• [TASK GOAL]: Leave out any picture and return the remaining listing below exactly as given.

• [RAW DATA]:
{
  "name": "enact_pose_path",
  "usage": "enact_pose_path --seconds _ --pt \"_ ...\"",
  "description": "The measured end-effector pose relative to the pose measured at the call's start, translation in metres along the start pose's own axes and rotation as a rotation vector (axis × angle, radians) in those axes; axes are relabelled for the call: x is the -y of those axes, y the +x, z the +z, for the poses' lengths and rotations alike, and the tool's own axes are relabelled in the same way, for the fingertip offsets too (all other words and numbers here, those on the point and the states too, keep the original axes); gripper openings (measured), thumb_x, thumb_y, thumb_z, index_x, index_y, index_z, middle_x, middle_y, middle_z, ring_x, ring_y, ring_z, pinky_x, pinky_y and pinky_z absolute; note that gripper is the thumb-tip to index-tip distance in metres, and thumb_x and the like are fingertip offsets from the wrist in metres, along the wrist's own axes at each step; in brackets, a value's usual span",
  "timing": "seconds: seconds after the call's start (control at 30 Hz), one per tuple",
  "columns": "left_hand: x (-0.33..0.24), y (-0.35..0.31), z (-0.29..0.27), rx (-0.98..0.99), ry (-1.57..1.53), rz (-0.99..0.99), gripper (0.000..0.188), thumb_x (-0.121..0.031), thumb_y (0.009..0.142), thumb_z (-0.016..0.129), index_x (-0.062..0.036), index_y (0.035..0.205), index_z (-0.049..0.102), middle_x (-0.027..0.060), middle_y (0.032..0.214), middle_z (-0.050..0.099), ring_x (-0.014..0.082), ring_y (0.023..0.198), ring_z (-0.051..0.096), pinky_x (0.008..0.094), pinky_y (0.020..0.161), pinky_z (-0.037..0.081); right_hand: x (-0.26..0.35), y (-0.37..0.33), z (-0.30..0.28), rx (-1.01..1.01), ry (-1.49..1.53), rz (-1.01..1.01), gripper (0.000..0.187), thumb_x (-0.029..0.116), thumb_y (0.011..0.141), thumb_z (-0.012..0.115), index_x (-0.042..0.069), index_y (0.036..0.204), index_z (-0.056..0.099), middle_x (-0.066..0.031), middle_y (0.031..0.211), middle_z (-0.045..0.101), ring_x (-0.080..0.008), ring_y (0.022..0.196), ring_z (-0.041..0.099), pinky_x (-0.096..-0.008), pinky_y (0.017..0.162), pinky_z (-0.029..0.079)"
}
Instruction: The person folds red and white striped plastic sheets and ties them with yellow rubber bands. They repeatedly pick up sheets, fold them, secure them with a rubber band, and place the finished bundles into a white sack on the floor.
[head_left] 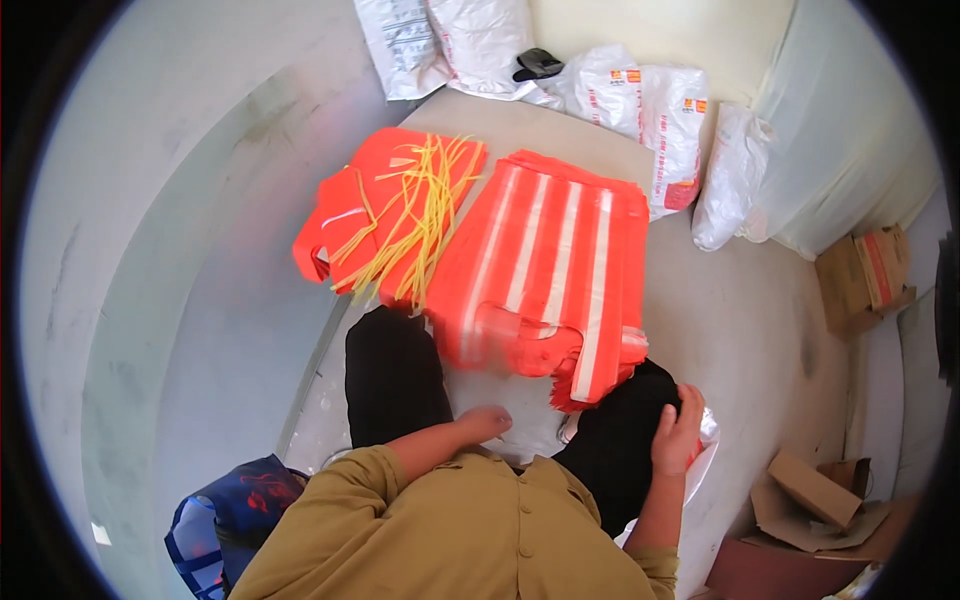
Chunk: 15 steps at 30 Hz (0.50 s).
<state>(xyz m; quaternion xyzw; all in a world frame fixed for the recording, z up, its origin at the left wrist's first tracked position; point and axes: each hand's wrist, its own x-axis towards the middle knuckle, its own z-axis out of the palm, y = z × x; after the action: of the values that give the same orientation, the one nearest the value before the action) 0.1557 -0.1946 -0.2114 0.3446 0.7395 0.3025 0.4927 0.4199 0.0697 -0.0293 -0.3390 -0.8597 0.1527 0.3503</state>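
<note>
My left hand (483,424) is held in front of my body, between my black-trousered legs. Its fingers look curled closed, and nothing shows in them. Open and empty, my right hand (680,430) rests on the side of my right knee. Just beyond my knees lies a stack of orange-red sheets with white stripes (555,250), perhaps plastic or fabric, its near edge uneven and partly smeared. To its left is another orange-red pile (365,160) of folded pieces. A loose bunch of thin yellow strips (425,215) is spread across that pile.
White woven sacks (605,95) line the far side, with a small black object (538,65) on them. Cardboard boxes (845,280) stand at the right, and flattened cardboard (810,500) lies nearer. A blue bag (245,510) sits at my lower left, beside a curved pale wall (190,300).
</note>
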Motion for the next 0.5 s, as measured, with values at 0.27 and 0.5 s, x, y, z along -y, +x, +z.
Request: enact_pose_path --seconds 0.27,0.5 --pt "0.022 0.007 0.009 0.107 0.301 0.023 0.043 -0.048 0.098 0.061 -0.0155 0.123 0.073 0.0122 0.124 0.073 0.0347 0.119 0.066 0.0445 0.103 0.051 0.018 0.019 0.030 0.169 -0.159 -0.122 0.030 0.016 0.090 0.074 0.000 0.115 0.068 -0.0191 0.122 0.069 -0.0415 0.119 0.060 -0.0513 0.105 0.048" --pt "0.015 -0.003 0.013 0.162 0.341 0.081 0.047 -0.050 0.099 0.062 -0.0154 0.129 0.069 0.0158 0.123 0.073 0.0373 0.116 0.067 0.0481 0.100 0.052 0.012 0.021 0.029 0.166 -0.181 -0.137 0.022 0.014 0.091 0.072 -0.001 0.107 0.070 -0.0187 0.116 0.071 -0.0414 0.113 0.062 -0.0517 0.104 0.048"
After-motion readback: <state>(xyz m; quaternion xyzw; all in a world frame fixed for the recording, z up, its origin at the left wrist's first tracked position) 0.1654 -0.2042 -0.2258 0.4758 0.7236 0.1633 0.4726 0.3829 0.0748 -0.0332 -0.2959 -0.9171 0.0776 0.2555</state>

• [RESULT BELOW]:
{
  "name": "enact_pose_path",
  "usage": "enact_pose_path --seconds _ --pt \"_ ...\"",
  "description": "The measured end-effector pose relative to the pose measured at the call's start, translation in metres along the start pose's own axes and rotation as a rotation vector (axis × angle, radians) in those axes; axes are relabelled for the call: x is the -y of those axes, y the +x, z the +z, for the poses' lengths and rotations alike, and the tool's own axes are relabelled in the same way, for the fingertip offsets too (all other words and numbers here, those on the point and the states too, keep the original axes); gripper openings (measured), thumb_x, thumb_y, thumb_z, index_x, index_y, index_z, middle_x, middle_y, middle_z, ring_x, ring_y, ring_z, pinky_x, pinky_y and pinky_z absolute; note that gripper is the thumb-tip to index-tip distance in metres, and thumb_x and the like are fingertip offsets from the wrist in metres, along the wrist's own axes at each step; in brackets, a value's usual span",
  "timing": "seconds: seconds after the call's start (control at 30 Hz), one per tuple",
  "columns": "left_hand: x (-0.33..0.24), y (-0.35..0.31), z (-0.29..0.27), rx (-0.98..0.99), ry (-1.57..1.53), rz (-0.99..0.99), gripper (0.000..0.188), thumb_x (-0.121..0.031), thumb_y (0.009..0.142), thumb_z (-0.016..0.129), index_x (-0.062..0.036), index_y (0.035..0.205), index_z (-0.049..0.102), middle_x (-0.027..0.060), middle_y (0.032..0.214), middle_z (-0.050..0.099), ring_x (-0.014..0.082), ring_y (0.023..0.198), ring_z (-0.051..0.096), pinky_x (0.008..0.094), pinky_y (0.020..0.161), pinky_z (-0.037..0.081); right_hand: x (-0.26..0.35), y (-0.37..0.33), z (-0.30..0.28), rx (-1.01..1.01), ry (-1.49..1.53), rz (-1.01..1.01), gripper (0.000..0.187), thumb_x (-0.029..0.116), thumb_y (0.011..0.141), thumb_z (-0.012..0.115), index_x (-0.042..0.069), index_y (0.036..0.204), index_z (-0.056..0.099), middle_x (-0.066..0.031), middle_y (0.031..0.211), middle_z (-0.045..0.101), ring_x (-0.080..0.008), ring_y (0.022..0.196), ring_z (-0.041..0.099), pinky_x (-0.096..-0.008), pinky_y (0.017..0.162), pinky_z (-0.029..0.079)"
}
Instruction: The person folds red and white striped plastic sheets and ties them with yellow rubber bands. They repeatedly pick up sheets, fold them, secure them with a rubber band, and place the finished bundles into a white sack on the floor.
[head_left] 
Chunk: 15 steps at 30 Hz (0.50 s).
<state>(xyz m; quaternion xyzw; all in a world frame fixed for the recording, z up, its origin at the left wrist's first tracked position; point and axes: each hand's wrist, its own x-axis towards the middle knuckle, its own z-axis out of the palm, y = z × x; after the action: of the values that give the same orientation, the one nearest the value before the action) 0.1557 -0.1946 -0.2114 0.3446 0.7395 0.3025 0.4927 0.4199 0.0697 -0.0293 -0.3390 -0.8597 0.1527 0.3503</state>
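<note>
My left hand (483,424) is held in front of my body, between my black-trousered legs. Its fingers look curled closed, and nothing shows in them. Open and empty, my right hand (680,430) rests on the side of my right knee. Just beyond my knees lies a stack of orange-red sheets with white stripes (555,250), perhaps plastic or fabric, its near edge uneven and partly smeared. To its left is another orange-red pile (365,160) of folded pieces. A loose bunch of thin yellow strips (425,215) is spread across that pile.
White woven sacks (605,95) line the far side, with a small black object (538,65) on them. Cardboard boxes (845,280) stand at the right, and flattened cardboard (810,500) lies nearer. A blue bag (245,510) sits at my lower left, beside a curved pale wall (190,300).
</note>
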Motion for the next 0.5 s, as measured, with values at 0.27 and 0.5 s, x, y, z along -y, +x, +z.
Request: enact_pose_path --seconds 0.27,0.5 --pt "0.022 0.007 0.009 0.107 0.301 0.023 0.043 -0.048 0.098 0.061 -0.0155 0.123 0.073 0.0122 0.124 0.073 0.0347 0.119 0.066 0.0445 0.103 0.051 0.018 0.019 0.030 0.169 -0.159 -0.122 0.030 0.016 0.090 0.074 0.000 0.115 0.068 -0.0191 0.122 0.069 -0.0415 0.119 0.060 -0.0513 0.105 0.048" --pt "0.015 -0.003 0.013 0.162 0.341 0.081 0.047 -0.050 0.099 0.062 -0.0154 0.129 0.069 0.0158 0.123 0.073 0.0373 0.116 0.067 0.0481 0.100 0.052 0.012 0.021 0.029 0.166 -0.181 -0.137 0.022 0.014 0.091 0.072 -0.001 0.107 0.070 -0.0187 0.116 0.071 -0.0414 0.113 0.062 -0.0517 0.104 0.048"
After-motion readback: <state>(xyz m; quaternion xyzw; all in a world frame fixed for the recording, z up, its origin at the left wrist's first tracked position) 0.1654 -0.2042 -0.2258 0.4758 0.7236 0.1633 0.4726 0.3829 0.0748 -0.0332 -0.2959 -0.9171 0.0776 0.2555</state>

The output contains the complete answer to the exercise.